NEW YORK (WKBW) — A federal judge has extended the temporary restraining order on the COVID-19 vaccine requirement for New York State health care workers until October 12 for health care workers seeking a religious exemption.
On September 14, a federal judge in Utica issued a temporary restraining order blocking the COVID-19 vaccine requirement for health care workers in New York State that was set to go into place on September 27.
A group of health care workers sued, saying their Constitutional rights were violated. Corey Hogan, an attorney at HoganWillig Attorneys at Law, said the complaint is focused on the fact that the vaccine mandate only allows for a medical exemption and does not allow for a religious exemption.
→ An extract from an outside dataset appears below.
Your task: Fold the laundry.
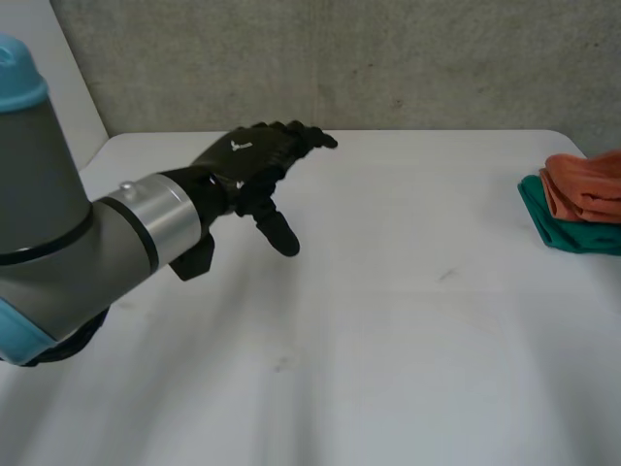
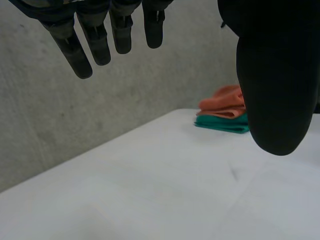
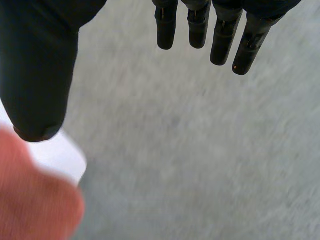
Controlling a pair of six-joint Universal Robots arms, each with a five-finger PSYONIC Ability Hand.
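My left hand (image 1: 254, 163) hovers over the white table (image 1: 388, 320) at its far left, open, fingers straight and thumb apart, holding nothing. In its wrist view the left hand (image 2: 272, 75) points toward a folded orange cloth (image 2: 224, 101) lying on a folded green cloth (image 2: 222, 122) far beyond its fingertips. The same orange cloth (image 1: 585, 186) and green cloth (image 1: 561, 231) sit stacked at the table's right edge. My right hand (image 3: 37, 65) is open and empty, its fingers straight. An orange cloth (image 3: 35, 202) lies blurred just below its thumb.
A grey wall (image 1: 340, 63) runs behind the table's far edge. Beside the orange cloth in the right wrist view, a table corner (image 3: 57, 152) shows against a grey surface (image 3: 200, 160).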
NYS responded on September 17, saying it intended to pursue its legal options.
Due to the time sensitive nature of the case the judge canceled oral arguments that were supposed to happen on September 28 and will hear the health care worker's request for a preliminary injunction through papers.
The state's opposition is due by 5:00 p.m. Wednesday.
The temporary restraining order has been extended to October 12 health care workers seeking a religious exemption and the judge will make a decision on a preliminary injunction before then.
When reached for comment Monday, the governor's office referred 7 Eyewitness News to a statement from Hazel Crampton-Hays, Press Secretary to Governor Hochul last week:
Governor Hochul is doing everything in her power to protect New Yorkers and combat the Delta variant by increasing vaccine rates across the State. Requiring vaccination of health care workers is critical to this battle. This order does not suspend the vaccine mandate, but it temporarily bars the Department of Health from enforcing the mandate where individuals have claims for religious exemption. We are considering all of our legal options to keep our communities safe.